Me: Hey, you give me inspiration for the fic.
Fred: I could stop…
Me: You know that threat gets old. -.-"


A Little Card Trick

Angela was running late. From oversleeping to Duck escaping the apartment when she went out on her morning jog to seeing things she was very much not used to during said jog, she was not having a good morning.

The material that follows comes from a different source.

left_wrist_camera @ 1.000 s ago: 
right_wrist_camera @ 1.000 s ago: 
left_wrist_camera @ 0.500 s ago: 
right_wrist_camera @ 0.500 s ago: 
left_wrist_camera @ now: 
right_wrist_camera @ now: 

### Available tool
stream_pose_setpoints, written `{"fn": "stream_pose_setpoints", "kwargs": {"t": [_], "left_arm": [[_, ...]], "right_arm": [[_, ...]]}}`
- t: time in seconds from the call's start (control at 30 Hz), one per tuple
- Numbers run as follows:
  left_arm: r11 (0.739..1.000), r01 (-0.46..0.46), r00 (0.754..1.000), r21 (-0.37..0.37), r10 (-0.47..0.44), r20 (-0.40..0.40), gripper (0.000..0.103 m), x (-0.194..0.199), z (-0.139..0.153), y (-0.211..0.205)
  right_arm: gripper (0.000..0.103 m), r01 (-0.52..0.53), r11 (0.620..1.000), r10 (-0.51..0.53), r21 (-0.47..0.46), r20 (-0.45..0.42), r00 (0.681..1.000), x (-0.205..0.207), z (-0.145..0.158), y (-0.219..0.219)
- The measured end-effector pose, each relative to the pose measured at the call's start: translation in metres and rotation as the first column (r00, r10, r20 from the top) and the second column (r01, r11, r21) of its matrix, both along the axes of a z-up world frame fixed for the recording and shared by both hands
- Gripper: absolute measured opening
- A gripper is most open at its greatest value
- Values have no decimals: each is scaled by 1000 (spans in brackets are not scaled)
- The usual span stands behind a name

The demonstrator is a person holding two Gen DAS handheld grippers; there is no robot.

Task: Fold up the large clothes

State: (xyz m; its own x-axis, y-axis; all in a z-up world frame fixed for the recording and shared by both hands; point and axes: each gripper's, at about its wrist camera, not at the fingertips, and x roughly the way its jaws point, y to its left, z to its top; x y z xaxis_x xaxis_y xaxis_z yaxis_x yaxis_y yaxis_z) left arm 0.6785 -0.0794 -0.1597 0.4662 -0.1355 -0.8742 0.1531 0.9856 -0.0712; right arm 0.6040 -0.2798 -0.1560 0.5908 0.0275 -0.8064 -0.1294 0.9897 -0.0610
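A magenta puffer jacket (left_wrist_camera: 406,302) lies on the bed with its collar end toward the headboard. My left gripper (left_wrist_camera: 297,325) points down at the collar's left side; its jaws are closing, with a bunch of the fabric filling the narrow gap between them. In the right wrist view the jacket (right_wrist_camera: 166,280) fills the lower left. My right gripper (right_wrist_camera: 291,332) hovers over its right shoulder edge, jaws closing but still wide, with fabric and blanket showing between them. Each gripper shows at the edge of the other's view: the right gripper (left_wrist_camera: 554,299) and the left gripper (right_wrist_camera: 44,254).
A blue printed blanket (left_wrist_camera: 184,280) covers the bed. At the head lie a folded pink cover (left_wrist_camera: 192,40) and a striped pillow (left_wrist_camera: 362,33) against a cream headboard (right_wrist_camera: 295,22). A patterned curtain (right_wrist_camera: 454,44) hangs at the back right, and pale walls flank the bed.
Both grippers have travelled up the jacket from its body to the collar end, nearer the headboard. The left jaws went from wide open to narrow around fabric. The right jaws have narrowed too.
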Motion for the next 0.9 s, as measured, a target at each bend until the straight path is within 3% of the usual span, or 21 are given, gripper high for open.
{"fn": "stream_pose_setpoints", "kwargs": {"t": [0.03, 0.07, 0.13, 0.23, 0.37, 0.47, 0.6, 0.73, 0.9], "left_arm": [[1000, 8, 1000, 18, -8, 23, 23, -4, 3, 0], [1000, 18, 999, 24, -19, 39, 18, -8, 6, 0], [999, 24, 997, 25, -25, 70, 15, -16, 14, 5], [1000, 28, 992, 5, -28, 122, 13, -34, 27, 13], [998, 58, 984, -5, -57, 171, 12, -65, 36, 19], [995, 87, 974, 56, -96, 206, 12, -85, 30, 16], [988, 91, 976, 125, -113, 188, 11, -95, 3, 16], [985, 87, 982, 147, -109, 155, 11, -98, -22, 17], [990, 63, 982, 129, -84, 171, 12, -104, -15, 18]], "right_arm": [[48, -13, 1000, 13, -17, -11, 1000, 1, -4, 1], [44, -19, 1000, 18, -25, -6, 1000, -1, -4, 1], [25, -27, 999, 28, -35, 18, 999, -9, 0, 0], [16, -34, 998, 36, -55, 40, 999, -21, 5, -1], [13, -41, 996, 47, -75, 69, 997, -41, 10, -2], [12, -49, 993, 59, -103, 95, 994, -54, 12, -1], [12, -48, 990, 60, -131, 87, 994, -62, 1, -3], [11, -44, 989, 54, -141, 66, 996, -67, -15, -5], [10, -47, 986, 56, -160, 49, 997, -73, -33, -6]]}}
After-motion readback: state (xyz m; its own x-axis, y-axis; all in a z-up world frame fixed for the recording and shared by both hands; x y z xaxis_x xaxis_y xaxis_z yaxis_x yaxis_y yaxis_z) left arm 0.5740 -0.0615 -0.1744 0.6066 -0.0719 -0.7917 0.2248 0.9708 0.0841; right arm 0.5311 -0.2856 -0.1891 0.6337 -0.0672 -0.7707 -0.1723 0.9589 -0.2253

Then, at 2:35, just as she was moving out the door, she got a call on her house phone. After a moment's deliberation—if it was really important, couldn't they just call her cell phone—she decided to answer it. She moved over to her computer desk, or, more accurately, laptop desk, right beside the apartment's exit and entrance, pushed into the corner. There, there was not only her silver, Apple™ laptop, but a printer, a fax machine with phone coming off of the side of the desk, a framed photograph of Angela and an old friend, a cup of pencils and pens, papers, a plastic pig, two mini American flags, file folders, a ceramic bowl, a cardboard box put far off to the side, a white lamp in the far left corner, and loads more odds and ends. Behind the desk, there was even a large, beautiful, and vibrant painting in hues of reds and browns of great houses of ancient Japan at sunset. However, on the desk, there was also one more very important thing: a silver portable phone, and it was to this object that she moved.

"Hello?" she said after picking up the phone, using "Dodson" as a greeting only on her cell phone. It was none other than Detective Weiss, checking in on her, making sure she was up for work the following day. There wasn't any shame in taking off some more time if she needed it, he told her.

Angela assured him she was fine and would be at work bright and early the following day. Plus, she said, it would do her good to get back to her normal routine, although that was really the exact opposite of what she was doing. She didn't tell him that last part, though.

Finally, she got off the phone and managed to make it out of her home, although she only narrowly managed to stop Duck's latest attempt at a wild vacation in the streets of L.A. Why this cat had a death wish at the wheels of a car, Angela really didn't know.

With an accident on the main road—why did the place feel so strange, what was she feeling: a recent ascension to heaven, or a descent to hell?—she found herself at the Bowling Alley at about 3:20. Inside, there were already various groups of children, teenagers, and adults, all taking advantage of the weekend to bowl. It was a place to hang out and have fun, after all, and although some viewed it as cheesy, it was cheaper than the rest. And it was still enjoyable.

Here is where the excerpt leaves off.